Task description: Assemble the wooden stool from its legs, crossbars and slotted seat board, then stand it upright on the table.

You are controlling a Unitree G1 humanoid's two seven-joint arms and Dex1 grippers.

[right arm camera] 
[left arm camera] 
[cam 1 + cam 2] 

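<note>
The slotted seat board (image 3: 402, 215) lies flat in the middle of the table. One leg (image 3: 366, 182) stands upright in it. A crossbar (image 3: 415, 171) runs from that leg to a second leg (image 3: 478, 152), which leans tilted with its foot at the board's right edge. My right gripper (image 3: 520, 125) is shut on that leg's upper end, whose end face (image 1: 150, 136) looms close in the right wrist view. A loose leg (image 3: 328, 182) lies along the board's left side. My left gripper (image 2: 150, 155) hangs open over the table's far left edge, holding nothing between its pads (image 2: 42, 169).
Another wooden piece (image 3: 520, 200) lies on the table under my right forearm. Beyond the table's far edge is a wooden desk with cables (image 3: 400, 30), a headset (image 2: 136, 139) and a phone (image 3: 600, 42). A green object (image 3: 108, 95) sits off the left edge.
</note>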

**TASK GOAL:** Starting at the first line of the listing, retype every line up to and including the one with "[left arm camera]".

**WRITTEN SOLUTION:**
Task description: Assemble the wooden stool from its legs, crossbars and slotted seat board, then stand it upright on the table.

You are controlling a Unitree G1 humanoid's two seven-joint arms and Dex1 grippers.

[right arm camera] 
[left arm camera] 

That finishes the output for this exercise.